Nigeria’s Culture Of Self-Sufficiency: How Individual Survival Undermines Collective Progress

By DAVID JOHN-FLUKE
ONE of Nigeria’s most defining social traits today is the elevation of individual survival over collective progress. It is not merely an impression that Nigerians prioritize personal comfort and achievement over shared welfare—it is, in fact, an ingrained cultural reality.
Faced with an epileptic power supply, citizens rarely unite to demand better service. Instead, each household scrambles to buy its own generator, enduring the noise and fumes as the price of personal convenience. When public water systems fail, rather than collectively insisting on a functional water board, individuals dig private boreholes—transforming what should be a basic communal service into a private luxury.
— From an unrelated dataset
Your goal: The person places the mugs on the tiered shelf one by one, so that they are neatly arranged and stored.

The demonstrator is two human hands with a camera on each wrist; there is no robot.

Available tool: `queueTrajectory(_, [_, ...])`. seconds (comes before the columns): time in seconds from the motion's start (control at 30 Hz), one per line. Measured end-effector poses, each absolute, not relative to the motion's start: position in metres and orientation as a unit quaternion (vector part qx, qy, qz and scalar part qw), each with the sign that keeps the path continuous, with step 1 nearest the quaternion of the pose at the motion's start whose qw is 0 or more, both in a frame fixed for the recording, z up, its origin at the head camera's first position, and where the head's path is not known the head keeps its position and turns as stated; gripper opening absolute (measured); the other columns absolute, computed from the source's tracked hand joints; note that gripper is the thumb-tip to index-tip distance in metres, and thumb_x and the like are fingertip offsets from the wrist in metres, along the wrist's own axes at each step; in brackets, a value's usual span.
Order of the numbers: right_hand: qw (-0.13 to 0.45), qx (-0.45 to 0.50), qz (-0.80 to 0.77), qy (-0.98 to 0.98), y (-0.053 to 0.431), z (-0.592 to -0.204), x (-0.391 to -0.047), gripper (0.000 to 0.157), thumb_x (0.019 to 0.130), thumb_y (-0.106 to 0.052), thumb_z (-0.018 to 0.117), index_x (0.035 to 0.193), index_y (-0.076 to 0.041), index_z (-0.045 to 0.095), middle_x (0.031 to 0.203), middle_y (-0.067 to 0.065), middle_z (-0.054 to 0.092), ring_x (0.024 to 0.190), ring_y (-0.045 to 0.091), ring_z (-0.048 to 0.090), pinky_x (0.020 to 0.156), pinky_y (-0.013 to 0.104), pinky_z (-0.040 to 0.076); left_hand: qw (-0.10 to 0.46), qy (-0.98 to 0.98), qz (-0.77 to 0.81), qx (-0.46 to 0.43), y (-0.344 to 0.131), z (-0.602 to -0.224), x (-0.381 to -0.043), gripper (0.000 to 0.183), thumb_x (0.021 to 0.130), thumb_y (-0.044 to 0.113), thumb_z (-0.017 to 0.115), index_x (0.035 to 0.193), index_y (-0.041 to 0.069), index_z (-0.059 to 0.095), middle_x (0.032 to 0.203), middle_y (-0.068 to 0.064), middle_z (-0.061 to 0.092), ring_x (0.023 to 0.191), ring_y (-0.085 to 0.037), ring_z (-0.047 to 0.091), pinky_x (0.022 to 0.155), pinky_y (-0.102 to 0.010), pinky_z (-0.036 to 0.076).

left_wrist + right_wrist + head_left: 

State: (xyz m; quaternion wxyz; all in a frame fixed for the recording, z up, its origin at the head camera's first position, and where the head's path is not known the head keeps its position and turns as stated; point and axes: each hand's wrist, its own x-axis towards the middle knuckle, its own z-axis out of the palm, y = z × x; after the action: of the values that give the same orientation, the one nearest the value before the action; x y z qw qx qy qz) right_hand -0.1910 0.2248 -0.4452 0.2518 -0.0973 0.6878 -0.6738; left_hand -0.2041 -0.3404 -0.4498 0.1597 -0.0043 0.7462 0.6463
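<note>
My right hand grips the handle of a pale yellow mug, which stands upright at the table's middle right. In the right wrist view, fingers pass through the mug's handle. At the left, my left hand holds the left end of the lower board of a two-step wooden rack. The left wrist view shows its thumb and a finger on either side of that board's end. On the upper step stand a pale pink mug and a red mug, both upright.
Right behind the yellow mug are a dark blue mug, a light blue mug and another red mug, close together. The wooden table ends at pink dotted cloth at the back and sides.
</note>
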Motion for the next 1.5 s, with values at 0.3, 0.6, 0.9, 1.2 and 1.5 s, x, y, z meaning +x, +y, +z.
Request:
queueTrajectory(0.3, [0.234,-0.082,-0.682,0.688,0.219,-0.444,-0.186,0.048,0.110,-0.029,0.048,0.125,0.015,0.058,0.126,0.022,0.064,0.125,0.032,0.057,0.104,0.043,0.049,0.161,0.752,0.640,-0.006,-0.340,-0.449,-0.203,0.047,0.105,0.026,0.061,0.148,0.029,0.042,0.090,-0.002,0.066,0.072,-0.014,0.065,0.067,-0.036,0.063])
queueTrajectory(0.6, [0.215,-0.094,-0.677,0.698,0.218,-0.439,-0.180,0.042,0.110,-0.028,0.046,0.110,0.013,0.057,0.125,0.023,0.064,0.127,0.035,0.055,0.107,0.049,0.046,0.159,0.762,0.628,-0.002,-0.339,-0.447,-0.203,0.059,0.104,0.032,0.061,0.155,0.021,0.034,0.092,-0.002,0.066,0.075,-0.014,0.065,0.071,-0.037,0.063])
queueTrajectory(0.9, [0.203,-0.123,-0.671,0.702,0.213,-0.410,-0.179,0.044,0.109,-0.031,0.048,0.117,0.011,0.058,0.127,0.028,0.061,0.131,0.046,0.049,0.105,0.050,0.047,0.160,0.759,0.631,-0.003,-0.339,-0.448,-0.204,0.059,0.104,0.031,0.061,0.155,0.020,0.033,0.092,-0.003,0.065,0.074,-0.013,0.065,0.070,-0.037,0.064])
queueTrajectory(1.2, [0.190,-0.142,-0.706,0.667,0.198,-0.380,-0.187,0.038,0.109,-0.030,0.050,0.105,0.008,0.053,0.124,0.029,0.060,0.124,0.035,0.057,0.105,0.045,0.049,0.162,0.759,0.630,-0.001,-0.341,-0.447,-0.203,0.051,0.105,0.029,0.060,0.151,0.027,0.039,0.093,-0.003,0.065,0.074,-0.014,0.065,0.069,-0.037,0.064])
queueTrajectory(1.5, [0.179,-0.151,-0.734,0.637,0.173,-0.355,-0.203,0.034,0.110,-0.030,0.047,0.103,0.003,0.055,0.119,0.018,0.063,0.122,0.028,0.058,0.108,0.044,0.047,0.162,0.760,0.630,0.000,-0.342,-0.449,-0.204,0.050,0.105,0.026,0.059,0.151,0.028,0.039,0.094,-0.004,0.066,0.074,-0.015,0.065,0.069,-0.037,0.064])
The same pattern repeats in matters of security. With public safety deteriorating, those who can afford it hire private guards or subscribe to estate security services. Few pause to question why public policing remains ineffective or to push for reform that would ensure safety for all.
This mindset—“as long as I am fine, the rest can go to hell”—has become the root of Nigeria’s enduring dysfunction. It fuels inequality, corrodes social trust, and perpetuates the very failures citizens seek to escape. Everyone is hustling to rise above the broken system instead of fixing it, leaving the system to decay further.
Meanwhile, political leaders thrive in this environment of fragmentation. A divided citizenry, focused on personal survival rather than collective action, poses no real threat to their complacency. So long as Nigerians are preoccupied with solving problems privately—power, water, security—the state faces little pressure to fulfill its public responsibilities.
If Nigeria is to make real progress, this culture of isolated survival must give way to one of collective demand and shared accountability. A nation cannot thrive on private solutions to public failures. True development begins when citizens realise that communal well-being is not a luxury, but the foundation of a just and functional society.